The less widely appreciated way he calls ‘A-B-A Revised’. God’s Plan A extends from Adam to Samuel—when God himself was the only King, ruling through his chosen ones: Adam and Eve to begin with, then Israel. Plan B is God’s concession in allowing Israel a human king. David was the key figure here. His descendants would rule, and their kingdom would be the kingdom of God. Plan A Revised is Jesus, who, while he was the true Davidic king of Plan B, was more importantly the one in whom God himself began to rule again. The citizens of the kingdom are those who submit to his rule.

The title of Chapter 6 nails the heart of McKnight’s thesis: No Kingdom Outside The Church. The two, he insists, are identical—and you will be hard pressed to pick holes in his biblical arguments. If ‘kingdom’, historically, meant ‘Israel’, then the church is ‘Israel Expanded’. As he puts it, ‘The church is the kingdom called Israel now expanded to include gentile believers.’

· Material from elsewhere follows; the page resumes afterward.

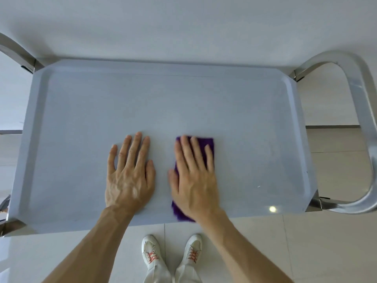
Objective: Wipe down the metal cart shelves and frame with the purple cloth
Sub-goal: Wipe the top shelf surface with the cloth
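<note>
The metal cart's top shelf (pixel 81 103) fills the middle of the view, a grey tray with a raised rim. The folded purple cloth (pixel 208 144) lies on its near middle, mostly hidden under my right hand (pixel 194 176), which presses flat on it with straight fingers. Purple edges show beyond the fingertips and beside the wrist. My left hand (pixel 130 176) rests flat on the bare shelf just left of the cloth, fingers spread and straight, holding nothing.
A curved metal handle (pixel 361 111) loops out from the cart's right end, and another frame tube (pixel 14 48) bends at the far left. A white wall runs behind the cart. My white shoes (pixel 151 252) stand on pale floor tiles at the near edge.
</note>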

If church and kingdom are one and the same, there can be no ‘kingdom mission’ that is not ‘church mission’. The work we may do in partnership with secular agencies to improve society are important ‘good works’, but not strictly ‘kingdom works’. Kingdom mission is Jesus-centred and based in the local church—that ‘society within society’ which is meant to be a shop window to the world of the benefits of living under King Jesus.

What a kingdom is like is determined by its king. McKnight examines some of the major titles of King Jesus and shows how these govern the manner in which we as his people ought to live, act and react. And one of the ways we do that is by being a ‘cruciform’ people, willing to suffer and die in order to carry God’s purpose forward.

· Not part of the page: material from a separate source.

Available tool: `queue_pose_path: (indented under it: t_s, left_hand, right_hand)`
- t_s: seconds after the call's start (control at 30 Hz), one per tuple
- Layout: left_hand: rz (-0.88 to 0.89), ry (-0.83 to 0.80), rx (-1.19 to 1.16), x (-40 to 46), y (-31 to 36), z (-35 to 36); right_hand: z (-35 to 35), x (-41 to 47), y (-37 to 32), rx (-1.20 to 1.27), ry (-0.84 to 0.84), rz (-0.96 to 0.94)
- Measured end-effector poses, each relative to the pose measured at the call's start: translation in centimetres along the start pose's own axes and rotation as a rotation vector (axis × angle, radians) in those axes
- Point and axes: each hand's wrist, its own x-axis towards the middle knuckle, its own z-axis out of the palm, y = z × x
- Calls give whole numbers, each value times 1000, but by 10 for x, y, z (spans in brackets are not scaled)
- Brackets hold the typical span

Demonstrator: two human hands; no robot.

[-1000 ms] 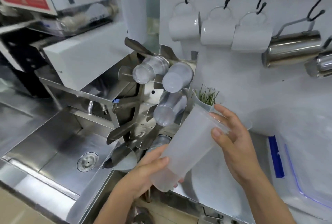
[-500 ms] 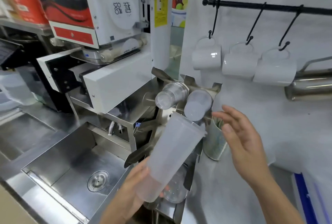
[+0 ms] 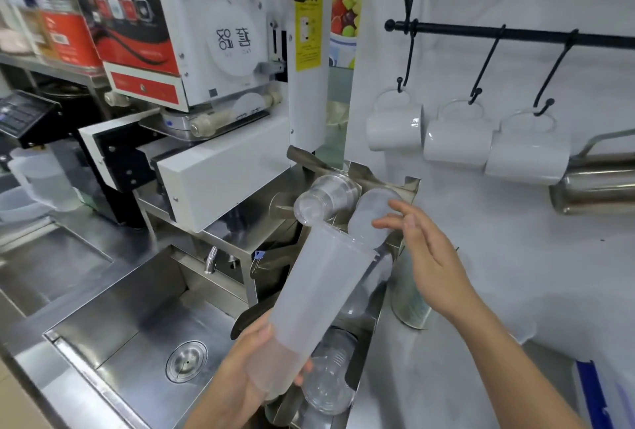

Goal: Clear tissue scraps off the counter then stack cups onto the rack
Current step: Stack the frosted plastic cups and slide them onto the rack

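My left hand (image 3: 251, 363) grips the base of a tall frosted plastic cup (image 3: 316, 298), tilted with its mouth up and toward the steel cup rack (image 3: 409, 184). The cup's rim lies just below two cups lying on the rack's upper pegs: a clear cup (image 3: 323, 198) and a frosted cup (image 3: 372, 215). My right hand (image 3: 426, 256) hovers open beside the rim, fingers spread, holding nothing. Another clear cup (image 3: 326, 384) sits low on the rack, partly behind the held cup.
A steel sink (image 3: 137, 336) lies to the left, below a white and red sealing machine (image 3: 192, 26). Three white mugs (image 3: 457, 143) and a steel pitcher (image 3: 598, 188) hang from a black rail. A container (image 3: 410, 294) stands on the white counter (image 3: 515, 291) behind my right hand.
My right hand let go of the tall cup's rim and opened. My left hand carried the cup up toward the rack's upper pegs. The view tilted upward.
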Motion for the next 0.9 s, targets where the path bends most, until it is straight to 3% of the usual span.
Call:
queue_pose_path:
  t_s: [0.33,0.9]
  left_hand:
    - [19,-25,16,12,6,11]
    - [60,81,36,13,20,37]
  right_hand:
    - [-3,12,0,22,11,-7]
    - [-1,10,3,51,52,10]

This book has a powerful and timely message for all those who have given up on ‘church’ in favour of what they mistakenly call ‘kingdom’ activism. It will renew your determination to give yourself wholeheartedly to the local church to make it the living demonstration of life under King Jesus that God intends it to be.

…this prevailing, and seemingly uncorrectable, usage: Kingdom means good deeds done by good people (Christian or not) in the public sector for the common good…  This gauzy definition of one of the Bible’s strongest words is not what “kingdom” ever means in the Bible. (p5)

Scholars have made the kingdom so theoretical and abstract, peppered at times with French and German terms, that church people cry out for clarity. (p10)

Somewhere along the line, someone argued that the Hebrew word “kingdom” meant “rule” or “reign” or “sovereignty” but not “realm”…  Nearly everyone (but not all) fell in line, and a consensus arrived: kingdom meant “rule” and not “realm.” (p12)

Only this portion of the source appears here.